Dari segi kuantitas, jumlah guru yang mencapai 3,1 juta orang sebenarnya sudah memadai berdasarkan standar internasional rasio antara guru dan murid. Meski demikian, persebaran yang tidak merata menjadi persoalan tersendiri.
Terdapat sekitar 270 kabupaten, terutama yang berada di daerah terdepan, terluar, dan tertinggal, mengeluh kekurangan guru sekolah dasar (SD). Sebaliknya, sekitar 50 kota melaporkan kelebihan guru SD, terutama SD-SD yang berada di pusat perkotaan. Kasus yang sama terjadi di jenjang SMP dan SMA. Banyak kabupaten/kota yang kekurangan guru, sebaliknya lebih dari 200 kabupaten/kota kelebihan guru sehingga guru tidak bisa memenuhi kewajiban jam mengajar.
Pertanyaannya, mengapa terjadi persebaran guru yang tidak merata? Salah satu sebabnya, antara lain, kuatnya otonomi daerah. Desentralisasi di bidang pendidikan menyebabkan guru tidak bisa dipindah antarkabupaten atau kota, bahkan yang bertetangga sekalipun.
Karena itu, tidak heran jika Ketua Umum Persatuan Guru Republik Indonesia (PGRI) Unifah Rosyidi menyampaikan perlunya dilakukan transformasi tata kelola guru secara efisien. Pernyataannya itu disampaikan saat pengukuhannya sebagai Guru Besar Tetap Fakultas Ilmu Pendidikan di Universitas Negeri Jakarta, Senin (24/6/2019).

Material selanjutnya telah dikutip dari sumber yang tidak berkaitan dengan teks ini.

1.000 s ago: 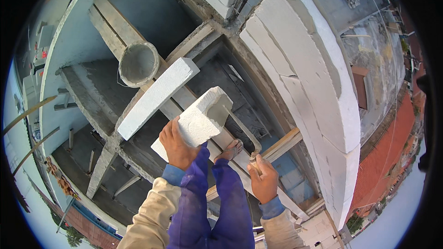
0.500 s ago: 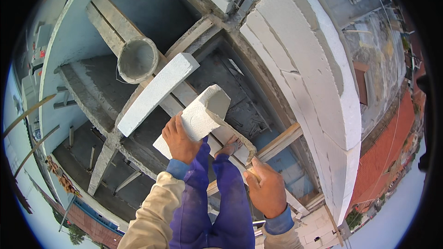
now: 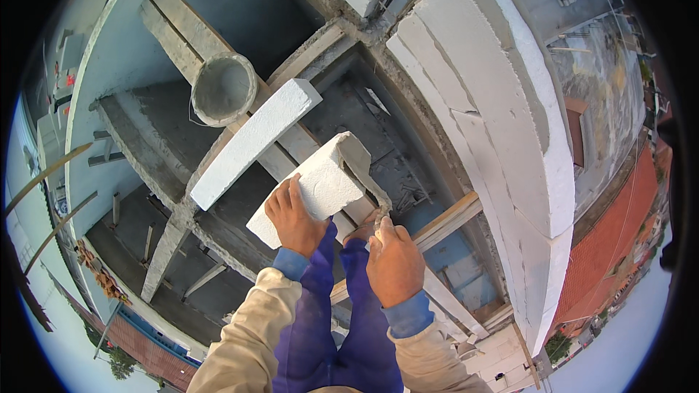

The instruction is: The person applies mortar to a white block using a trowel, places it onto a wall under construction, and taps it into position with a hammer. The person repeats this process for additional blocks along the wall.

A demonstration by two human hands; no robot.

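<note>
My left hand point(image 3: 295, 217) grips the near side of a white lightweight concrete block point(image 3: 320, 183), its fingers spread over the top. The block is held tilted above my legs, and grey mortar coats its far-right end. In my right hand point(image 3: 395, 263) is a trowel point(image 3: 376, 195) with a mortar-smeared blade, held by its handle. The blade is against or very close to the coated end; I cannot tell whether it touches. Just beyond, a second white block point(image 3: 255, 142) lies across the planks point(image 3: 271, 160).
A mortar-crusted bucket point(image 3: 224, 89) stands on the planks farther off. To my right rises a white block wall point(image 3: 495, 94) with mortar along its top. Deep openings drop between the concrete beams point(image 3: 164, 258) on both sides. A wooden beam point(image 3: 448, 220) crosses at right.
My right hand has moved left and up, bringing the trowel to the block's coated end. The held block has shifted slightly right and turned a little.
</note>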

Kita sepakat dengan pernyataan itu karena desentralisasi pendidikan yang dilakukan sejak era reformasi memiliki beberapa kelemahan. Selain tidak bisa dimutasi antarkabupaten/kota, guru juga sering ditarik-tarik dalam kegiatan politik praktis oleh elite politik lokal.
Misalnya saja, karena menyadari kuatnya pengaruh guru di tengah masyarakat, guru sering diminta oleh elite politik lokal menjadi anggota tim sukses saat pemilihan kepala daerah. Meski sebenarnya tidak boleh, guru tak bisa mengelak karena sering terjadi guru yang menolak kemudian dimutasi ke daerah pinggiran. Sebaliknya, jika calon kepala daerah terpilih, guru yang menjadi anggota tim sukses diangkat menjadi pejabat struktural daerah yang tidak ada kaitannya sama sekali dengan bidang pendidikan.
Modus seperti ini tentu saja harus dihentikan. Karena itu, sudah saatnya jika dilakukan evaluasi terhadap desentralisasi pendidikan. Bukan untuk menghapus desentralisasi pendidikan, melainkan mengatasi kelemahan yang ada.
Desentralisasi pendidikan saat ini berdasarkan jenjang pendidikan, yakni SD dan SMP ditangani pemerintah kabupaten/kota, sedangkan jenjang SMA/SMK ditangani pemerintah provinsi. Ke depan, bisa saja pembagian kewenangan berdasarkan fungsi manajemen. Misalnya saja, pemeliharaan sarana prasarana pendidikan ditangani kabupaten/kota, sedangkan perekrutan, mutasi, dan peningkatan kualitas guru menjadi kewenangan pemerintah pusat. Transformasi tata kelola guru ini tujuannya semata-mata untuk meningkatkan kualitas pendidikan.